Император и академик дружно перекрестились на икону, а затем Михайло Васильевич осторожно спросил:

— Государь, вы сказали, что тогда видели, а это было с вами в Шлиссельбурге, ведь так?!

— Да, именно так, Михайло Васильевич — я словно получил послание из грядущего времени, и постарался привнести полезное и избежать вредоносного. Многое послужило на пользу державы нашей, но худого нам не пришлось пережить, благодаря принятым заранее мерам.

— Хорошее связано с вашими реформами…

— С нашими реформами, уважаемый Михайло Васильевич — мы все трудились на благо державы! Не нужно мне приписывать общее дело — и так святым сделали еще при жизни.

— И по праву, государь! Если бы не вы, то мыслю, не скоро бы появилась прививка от оспы, коническая пуля, система образования с новыми университетами и школами, больницы, госпиталя и аптеки. Простое и удобное обмундирование в армии и новые пушки для флота, опыты с электричеством, железная дорога с паровозами, пароходы…

— Я их сам, что ли делал?! Все было на поверхности, только человеческое мышление крайне зашорено, и не видит близкое на расстоянии. Многое из того что вы сейчас перечислили, создавалось ранее. Ведь все новое — это хорошо забытое старое!

— А что мы худого избежали, ваше императорское величество?! Если, конечно вы можете о том мне поведать.

— Почему не смогу? Вы действительно хотите знать, Михайло Васильевич? А если это очень худое, то воспримите?!

— Да, государь, скажите мне, прошу, — тихо произнес академик, внимательно глядя на исказившееся лицо императора. Иоанн Антонович помедлил немного, затем произнес:

— Чума должна была нагрянуть в семидесятом году. Москва от нее вымерла наполовину, мор прошелся по всему югу. Меры мы приняли заблаговременно, поставив карантинные кордоны по Пруту, Дунаю и Днестру — чума прошлась лишь по Валахии, затронув Трансильванию.

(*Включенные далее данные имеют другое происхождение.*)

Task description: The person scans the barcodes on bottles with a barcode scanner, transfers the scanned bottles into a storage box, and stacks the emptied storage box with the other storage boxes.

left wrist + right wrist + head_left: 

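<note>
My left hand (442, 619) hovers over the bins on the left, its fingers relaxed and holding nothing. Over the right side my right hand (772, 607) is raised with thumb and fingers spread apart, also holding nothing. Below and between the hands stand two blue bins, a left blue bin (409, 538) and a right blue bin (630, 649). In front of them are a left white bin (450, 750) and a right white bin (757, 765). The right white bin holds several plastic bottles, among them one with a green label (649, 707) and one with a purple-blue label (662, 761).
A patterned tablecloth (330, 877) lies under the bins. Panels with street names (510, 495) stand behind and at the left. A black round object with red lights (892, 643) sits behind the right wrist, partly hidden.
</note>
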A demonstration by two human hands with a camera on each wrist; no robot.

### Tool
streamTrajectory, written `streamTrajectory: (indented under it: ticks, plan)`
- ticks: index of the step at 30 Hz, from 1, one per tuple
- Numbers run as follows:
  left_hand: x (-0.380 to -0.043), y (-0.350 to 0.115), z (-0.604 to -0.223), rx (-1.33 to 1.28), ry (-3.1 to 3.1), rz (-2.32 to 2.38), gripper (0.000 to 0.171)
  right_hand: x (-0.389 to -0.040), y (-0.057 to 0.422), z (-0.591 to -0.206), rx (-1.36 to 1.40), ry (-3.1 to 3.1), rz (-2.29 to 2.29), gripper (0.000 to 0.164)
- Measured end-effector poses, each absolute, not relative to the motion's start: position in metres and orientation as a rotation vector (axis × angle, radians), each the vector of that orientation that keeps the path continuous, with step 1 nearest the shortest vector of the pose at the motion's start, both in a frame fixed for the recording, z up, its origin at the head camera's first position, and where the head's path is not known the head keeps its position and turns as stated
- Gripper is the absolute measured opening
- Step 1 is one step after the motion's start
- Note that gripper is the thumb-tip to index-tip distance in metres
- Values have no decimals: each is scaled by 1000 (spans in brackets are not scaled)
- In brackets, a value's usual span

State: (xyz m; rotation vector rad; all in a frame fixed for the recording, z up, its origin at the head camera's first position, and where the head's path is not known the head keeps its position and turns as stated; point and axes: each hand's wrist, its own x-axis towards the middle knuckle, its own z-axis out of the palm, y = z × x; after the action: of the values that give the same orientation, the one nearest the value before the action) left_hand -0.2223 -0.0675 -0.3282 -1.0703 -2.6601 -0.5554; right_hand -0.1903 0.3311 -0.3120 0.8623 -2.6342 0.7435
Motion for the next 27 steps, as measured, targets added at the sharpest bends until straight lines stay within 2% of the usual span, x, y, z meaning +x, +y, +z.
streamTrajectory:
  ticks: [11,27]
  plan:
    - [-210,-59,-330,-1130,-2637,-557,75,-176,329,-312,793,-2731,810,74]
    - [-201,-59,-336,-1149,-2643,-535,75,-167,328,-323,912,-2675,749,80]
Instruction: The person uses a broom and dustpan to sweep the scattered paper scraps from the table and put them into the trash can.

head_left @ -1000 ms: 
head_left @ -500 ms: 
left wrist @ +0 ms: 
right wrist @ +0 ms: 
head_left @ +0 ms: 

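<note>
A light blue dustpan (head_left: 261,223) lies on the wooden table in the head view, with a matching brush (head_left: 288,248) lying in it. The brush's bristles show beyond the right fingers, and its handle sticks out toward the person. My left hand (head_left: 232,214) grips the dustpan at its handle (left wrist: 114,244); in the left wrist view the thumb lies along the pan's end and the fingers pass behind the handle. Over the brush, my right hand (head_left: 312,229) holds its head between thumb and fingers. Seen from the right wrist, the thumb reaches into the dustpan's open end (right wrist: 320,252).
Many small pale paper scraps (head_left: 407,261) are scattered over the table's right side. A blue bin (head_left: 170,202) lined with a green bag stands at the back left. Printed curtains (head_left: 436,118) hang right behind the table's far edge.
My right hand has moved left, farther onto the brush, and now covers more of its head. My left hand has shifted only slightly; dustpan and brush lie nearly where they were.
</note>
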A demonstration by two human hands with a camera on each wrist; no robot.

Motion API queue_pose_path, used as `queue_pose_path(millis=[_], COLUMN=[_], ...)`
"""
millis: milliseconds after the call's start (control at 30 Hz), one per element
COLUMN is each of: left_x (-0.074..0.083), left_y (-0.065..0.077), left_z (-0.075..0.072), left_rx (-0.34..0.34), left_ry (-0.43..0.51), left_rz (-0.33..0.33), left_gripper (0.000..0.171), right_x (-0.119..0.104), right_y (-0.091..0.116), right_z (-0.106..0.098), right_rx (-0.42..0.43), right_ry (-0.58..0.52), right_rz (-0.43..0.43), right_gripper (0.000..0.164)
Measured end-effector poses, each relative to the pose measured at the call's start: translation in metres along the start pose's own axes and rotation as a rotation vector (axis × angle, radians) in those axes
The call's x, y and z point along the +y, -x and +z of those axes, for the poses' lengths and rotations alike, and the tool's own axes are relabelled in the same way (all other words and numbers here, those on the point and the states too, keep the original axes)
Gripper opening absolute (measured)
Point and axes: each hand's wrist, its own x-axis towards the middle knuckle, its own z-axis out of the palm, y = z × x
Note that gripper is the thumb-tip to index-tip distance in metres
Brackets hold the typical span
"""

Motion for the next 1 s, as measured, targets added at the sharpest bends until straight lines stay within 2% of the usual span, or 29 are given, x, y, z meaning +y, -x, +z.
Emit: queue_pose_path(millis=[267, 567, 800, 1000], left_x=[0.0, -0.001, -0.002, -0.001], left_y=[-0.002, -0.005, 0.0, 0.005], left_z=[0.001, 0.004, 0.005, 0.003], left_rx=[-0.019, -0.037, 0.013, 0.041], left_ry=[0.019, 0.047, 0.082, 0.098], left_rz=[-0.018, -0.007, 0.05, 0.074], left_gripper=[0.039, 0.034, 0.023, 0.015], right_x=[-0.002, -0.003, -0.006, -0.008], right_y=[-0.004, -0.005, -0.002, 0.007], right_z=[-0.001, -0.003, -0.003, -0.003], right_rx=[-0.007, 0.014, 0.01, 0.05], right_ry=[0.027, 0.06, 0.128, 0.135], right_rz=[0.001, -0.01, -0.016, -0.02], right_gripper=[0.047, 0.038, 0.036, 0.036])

Венгры тоже озаботились карантинами — потому «черная смерть» не перекинулась на европейские страны.

— Слава тебе, Господи!

Академик истово перекрестился, а затем посмотрел на монарха внимательно, осторожно кивнув головой.

— А еще было злосчастье?

— В прошлом году произошло бы страшное восстание крепостных, кровавый бунт по Уралу и Волге — тридцать тысяч дворян, включая женщин, стариков и детей, погибли бы от рук собственных крепостных, озверевших от отчаяния жестокостей, которые над ними творили господа. Мятеж подавили через год с невероятным трудом, буквально затопив его кровью — больше ста тысяч убитых и казненных.

Возникла долгая и напряженная паузу, теперь академику все стало ясно. Он встал с кресла и поклонился в пояс императору. Затем выпрямился, по щекам потекли горячие слезы.

— К этому все и шло, государь, при затянувшемся «бабьем царстве» — императрицы во всем потакали дворянству, раздаривая крепостных, не обращая внимания на жестокости оного сословия! Вместо того, чтобы исправлять поврежденные нравы, и нести свет образования всему нашему народу. Спасибо тебе, государь, от чистого сердца, ты прав — раб, ступивший на русскую землю, станет свободным!